Vertical Markets

Football in camera

by Mark Rowe

The November print edition of Professional Security Magazine has a page on the latest Home Office figures about football banning orders and arrests. It’s the latest of numerous pages about resurgent trouble at grounds, notably the siege of Wembley for about 12 hours before, during and after the Euro 2021 championship final when Italy beat England on penalties.

As this year’s and previous Home Office statistics show, relatively worse hooliganism happens down the football pyramid. While Premier League clubs’ security focus may routinely be on away supporters, in the lower leagues, it’s the clubs’ own fans, or to be precise the most fanatical ones, the ‘ultras’.

In the fifth tier, Wrexham fans recently caused trouble on the street at Oldham. Another fixture with next to no history, Derby County FC versus Plymouth in the third tier, led to arrests. In a second tier match between Lancashire rivals Blackpool FC and Blackburn Rovers FC, missiles were thrown. Lancashire Police later released CCTV stills of fans from both clubs that they wanted identifying; the quality of images was, at best, mixed.

It’s unfair to single out Blackpool FC, although the Championship is arguably the worst example of a division that finds plenty of money for wages and transfer fees – relatively lots compared with the top leagues on the Continent – yet seems forever unable to go beyond what is mandated as absolutely necessary for ground safety, which includes video surveillance. Not that the proverbial wallets are any more open in the fabulously wealthy Premier League.

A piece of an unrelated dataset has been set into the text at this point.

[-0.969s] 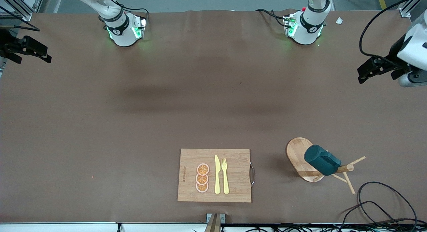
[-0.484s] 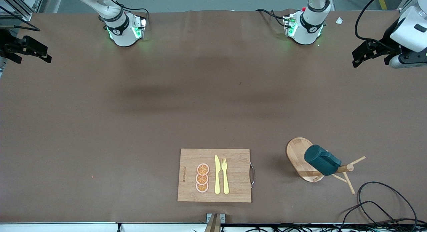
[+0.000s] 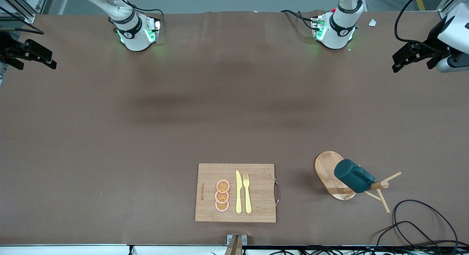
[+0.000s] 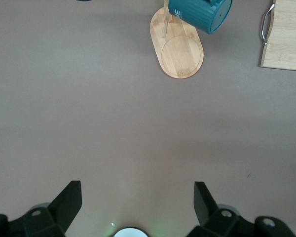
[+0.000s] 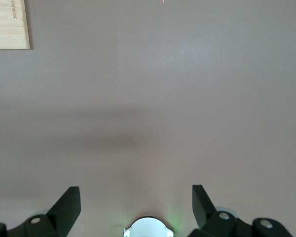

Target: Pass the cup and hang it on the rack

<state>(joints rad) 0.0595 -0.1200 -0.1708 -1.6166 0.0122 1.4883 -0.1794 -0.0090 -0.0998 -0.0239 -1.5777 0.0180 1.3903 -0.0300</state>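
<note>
The dark teal cup (image 3: 353,175) hangs on a peg of the wooden rack (image 3: 331,170), which stands on its oval base near the front camera, toward the left arm's end of the table. Both show in the left wrist view, the cup (image 4: 200,14) over the rack's base (image 4: 177,49). My left gripper (image 3: 401,62) is open and empty, high over the table's edge at the left arm's end; it also shows in its wrist view (image 4: 137,197). My right gripper (image 3: 38,59) is open and empty over the right arm's end and waits, also seen in its wrist view (image 5: 136,198).
A bamboo cutting board (image 3: 236,192) with a metal handle carries orange slices (image 3: 222,195), a yellow knife (image 3: 238,192) and a yellow fork (image 3: 247,192). A black cable (image 3: 421,225) loops near the rack. The arm bases (image 3: 135,31) stand at the table's farthest edge from the front camera.
My left gripper has drifted at the left arm's end of the table, first away from the rack, then slightly outward. The cup, the rack and the right arm have not moved.
</note>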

One security supplier recalls going to one Premier League ground, in hope of landing a contract. Each time they passed the same high-end car (was it a Ferrari, a Lamborghini?) parked in the same place. He got to asking, what was the story behind it? It belonged to a player who had gone on the team coach, and had not collected it; and there it stayed, evidently surplus to his requirements. The supplier reflected that by selling the vehicle (although the player may have got it for free to promote the brand?) the club could have afforded the contract that the supplier was hoping for.

Even in the Premier League, suppliers of services generally find it hard to get sign-off. Any such signing has to go up the management chain to the owner; and if they have got out of bed the wrong side that morning, or if their shares have gone down lately, the owner may refuse to sign.

There are two big gaps in English football, and have been since the Premier League established itself; between the Premier League and the rest, and between the playing side, where players may unremarkably have six-figure a week earnings, and the facilities side that includes stewarding and security, which rests on zero hours, minimum wage or slightly above stewards, cleaners, bar staff, waiting staff and the like.

It’s far from unusual, a dozen years or more after IP networked video surveillance came in, to find a professional club still using analogue-era cameras, transmitting video over coax cable to digital video recorders. That might also be true of hospitals; but they don’t enjoy billion-pound television contracts. Even quite modern stadiums renovated as a result of the reforms after Hillsborough are without the most modern network infrastructure. The largest capital spend, then, may be for that backbone, rather than for the video cameras hooked onto it, which are merely one sort of device attached to a network; and in any case the user may budget for replacing a few analogue cameras with digital ones at a time.

Each ground’s SAG (safety advisory group) made up of the police and local government officers and the like can require new cameras or other improvements, or else refuse the ground a licence. Or, a SAG can order that a stand must close, due to poor CCTV (or some other shortcoming in the fabric). But it’s a brave member of a SAG, and one that knows where they stand, to make any such demand, because that will deprive a club of income, or of the ability to play at all (and bring in income to fund improvements, a club could argue). In any case, if a stand was shut because of poor quality CCTV, a club could get around that by hiring stewards. Though stewards have become hard to source and retain; a survey by the trade body the UK Crowd Management Association found that many of its members routinely might over-book by 10, 20 or 30 per cent so as to be reasonably sure that they would 100 per cent meet a stewarding requirement.

Why the difficulty in hiring stewards, typically only needed on a Saturday afternoon and a midweek evening, to supplement earnings including as a doorman? As with the hospitality and service sectors more generally, the reasons may be numerous: Brexit, covid lockdowns that meant sport needed drastically fewer stewards no matter how soon professional sports restarted after the spring 2020 lockdown; even the Manchester Arena Inquiry forensic examination of teenage stewards, which made alternatives (in the dry and warm, without screaming, drunken and ungrateful spectators) such as shop and cafe work seem more attractive, if anything for better hourly rates.

The soaring rise in the cost of electricity has meant that lower league clubs are querying if a referee really has to insist on having floodlights switched on so soon, or at all, given that pitch lighting is a four-figure sum. Why could not Premier League clubs adopt local lower league clubs and aid them so that they can afford new CCTV?